2020-11-15 Thread tomas
On Sun, Nov 15, 2020 at 06:45:19AM -0500, The Wanderer wrote:

[...]

> Ah, right, I'd missed the "color that matches" part of the phrase. That
> does significantly change the meaning of the definition at that given
> link, to something which matches much better with what I'd have expected
> the term to mean in the first place.
> 
> In that case this seems like an even less suitable match for the request
> as I parse it.
> 
> >> What I understand the request to be is for a way to replace
> >> everything *outside of* a specified region with a specified color,
> >> where the region is *not* necessarily radius-based but may
> >> potentially be freeform.
> > 
> > Yes, but then, one person's "inside" is the other person's
> > "outside". You just have to choose judiciously your start point (aka
> > "seed"). And, of course, make sure the region thusly defined is
> > connected.
> 
> I either am badly confused, or don't understand how this relates to the
> request at all.
> 
> If I'm reading the original request correctly (which I'll admit is by no
> means guaranteed), the "single color" used to draw the "loop" - i.e.,
> in the example, black - is incidental to the goal; it just defines the
> boundary of the region which is to be left unchanged.
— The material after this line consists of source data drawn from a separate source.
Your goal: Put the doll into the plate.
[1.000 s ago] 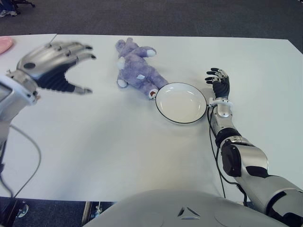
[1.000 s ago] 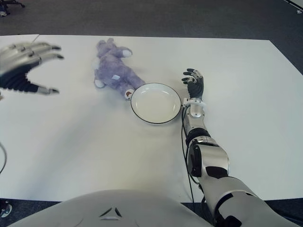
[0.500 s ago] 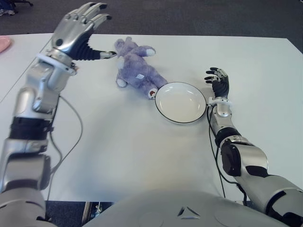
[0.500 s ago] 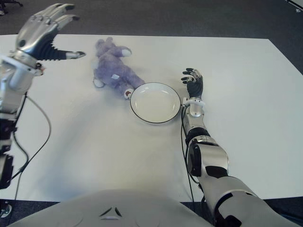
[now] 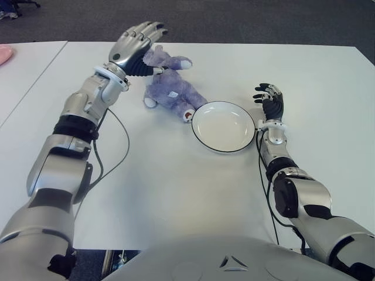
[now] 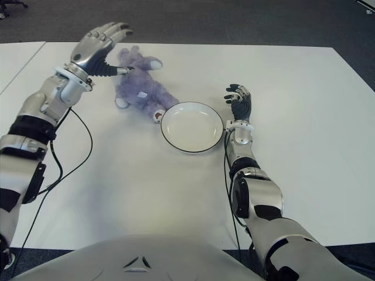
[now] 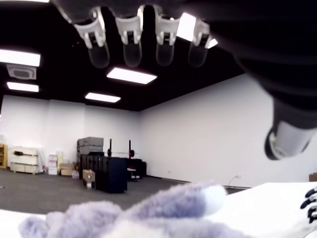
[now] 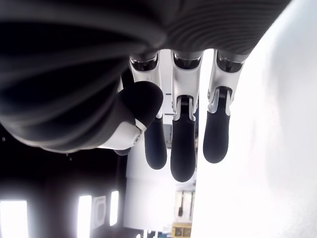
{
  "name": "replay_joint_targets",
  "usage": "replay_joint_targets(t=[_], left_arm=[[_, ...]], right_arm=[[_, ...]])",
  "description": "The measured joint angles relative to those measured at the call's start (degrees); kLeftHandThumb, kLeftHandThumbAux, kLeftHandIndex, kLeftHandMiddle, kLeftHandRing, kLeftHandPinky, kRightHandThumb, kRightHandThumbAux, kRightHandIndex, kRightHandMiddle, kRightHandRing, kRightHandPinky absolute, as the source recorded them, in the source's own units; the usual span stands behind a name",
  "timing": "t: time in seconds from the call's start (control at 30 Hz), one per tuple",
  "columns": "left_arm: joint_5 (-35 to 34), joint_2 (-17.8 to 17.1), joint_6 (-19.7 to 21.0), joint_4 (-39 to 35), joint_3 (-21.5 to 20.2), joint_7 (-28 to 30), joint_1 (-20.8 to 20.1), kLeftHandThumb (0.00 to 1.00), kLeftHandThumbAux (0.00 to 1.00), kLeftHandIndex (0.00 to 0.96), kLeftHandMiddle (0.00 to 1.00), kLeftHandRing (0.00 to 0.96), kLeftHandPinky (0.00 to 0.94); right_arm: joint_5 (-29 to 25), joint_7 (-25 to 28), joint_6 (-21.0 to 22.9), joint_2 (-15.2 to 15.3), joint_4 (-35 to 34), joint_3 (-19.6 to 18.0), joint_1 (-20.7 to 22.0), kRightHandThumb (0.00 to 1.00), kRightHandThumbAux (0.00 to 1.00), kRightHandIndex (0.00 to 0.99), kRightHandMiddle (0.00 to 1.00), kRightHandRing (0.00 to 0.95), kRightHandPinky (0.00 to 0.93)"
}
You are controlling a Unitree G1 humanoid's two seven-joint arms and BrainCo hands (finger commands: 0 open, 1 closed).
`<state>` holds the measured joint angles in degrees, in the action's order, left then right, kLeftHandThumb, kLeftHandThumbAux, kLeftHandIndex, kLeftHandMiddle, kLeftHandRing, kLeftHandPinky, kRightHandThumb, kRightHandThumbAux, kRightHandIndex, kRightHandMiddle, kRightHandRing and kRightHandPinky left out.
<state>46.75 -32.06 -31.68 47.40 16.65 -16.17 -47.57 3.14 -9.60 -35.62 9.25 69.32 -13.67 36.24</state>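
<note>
A purple plush doll lies on its side on the white table, its feet touching the rim of a white plate with a dark edge. My left hand hovers over the doll's head with its fingers spread, holding nothing; in the left wrist view the doll shows just beneath the open fingers. My right hand shows just right of the plate, fingers relaxed and empty.
A pink object peeks in at the table's far left edge. A cable hangs from my left arm over the table. Beyond the table's far edge is dark floor.
My left hand has swung from the left side of the table rightwards and down until it is over the doll's head. The doll, plate and right hand have not moved.
</note>
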Motion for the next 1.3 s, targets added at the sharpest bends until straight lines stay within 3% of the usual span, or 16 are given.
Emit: replay_joint_targets(t=[0.23, 0.57, 0.83, 0.97, 1.3], left_arm=[[0.74, 4.47, -1.41, 11.36, 4.98, -2.16, -2.79, 0.216, 0.525, 0.063, 0.0, 0.0, 0.0], [1.45, 9.25, -1.39, 20.89, 10.6, -2.83, -5.53, 0.164, 0.588, 0.098, 0.0, 0.0, 0.0], [1.79, 9.38, -1.51, 23.3, 13.9, -2.15, -6.86, 0.07, 0.606, 0.146, 0.0, 0.0, 0.0], [2.54, 9.35, -0.39, 24.15, 16.23, -1.4, -7.38, 0.019, 0.611, 0.22, 0.0, 0.0, 0.0], [2.63, 9.81, 3.47, 24.95, 19.76, 3.99, -8.67, 0.011, 0.581, 0.342, 0.0, 0.0, 0.0]], right_arm=[[0.01, -0.33, 0.0, 0.01, 0.0, 0.1, -0.01, 1.0, 0.662, 0.309, 0.372, 0.468, 0.456], [-0.01, -0.31, 0.0, 0.01, 0.0, 0.07, -0.01, 1.0, 0.662, 0.323, 0.368, 0.468, 0.443], [-0.01, -0.32, 0.0, 0.01, 0.0, 0.07, -0.02, 1.0, 0.697, 0.351, 0.383, 0.476, 0.387], [-0.01, -0.34, 0.0, 0.02, 0.0, 0.06, -0.05, 1.0, 0.699, 0.352, 0.401, 0.466, 0.4], [-0.02, -0.35, 0.01, 0.0, 0.07, 0.06, -0.12, 1.0, 0.699, 0.357, 0.406, 0.46, 0.406]])
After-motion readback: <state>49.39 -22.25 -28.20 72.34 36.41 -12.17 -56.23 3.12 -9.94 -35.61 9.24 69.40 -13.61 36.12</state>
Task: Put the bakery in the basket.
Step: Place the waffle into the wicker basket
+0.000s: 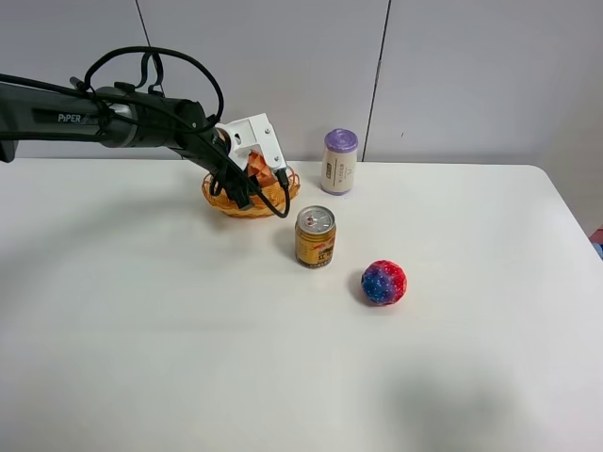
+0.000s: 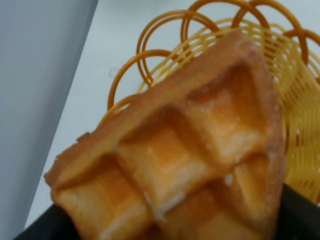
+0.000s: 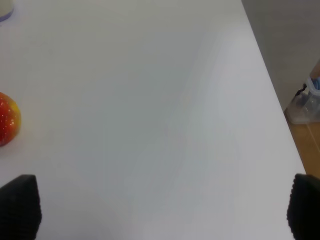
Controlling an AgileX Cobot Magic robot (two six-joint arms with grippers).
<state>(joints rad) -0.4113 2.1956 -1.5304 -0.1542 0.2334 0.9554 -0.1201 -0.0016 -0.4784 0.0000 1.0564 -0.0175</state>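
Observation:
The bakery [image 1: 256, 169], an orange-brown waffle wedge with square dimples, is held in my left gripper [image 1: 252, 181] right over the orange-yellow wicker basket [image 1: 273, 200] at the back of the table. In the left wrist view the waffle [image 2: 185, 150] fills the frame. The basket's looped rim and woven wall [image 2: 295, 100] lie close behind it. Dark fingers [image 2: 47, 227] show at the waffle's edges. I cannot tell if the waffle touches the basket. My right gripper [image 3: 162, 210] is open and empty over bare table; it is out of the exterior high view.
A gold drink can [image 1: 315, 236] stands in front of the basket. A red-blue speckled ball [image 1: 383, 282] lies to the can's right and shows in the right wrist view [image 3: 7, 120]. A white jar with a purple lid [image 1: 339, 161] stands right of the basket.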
It may or not even
> be important to retain the colored perimeter line in the result; I'd
> intuitively expect not, but there could be reasons to do so.

OK, now I get your objection: the colours "outside the loop" are
many and different. Perhaps the loop's colour is "different enough"
from every other, as determined by the fuzz metrics, then you are
lucky. Perhaps not. Then a more elaborate pipeline is necessary.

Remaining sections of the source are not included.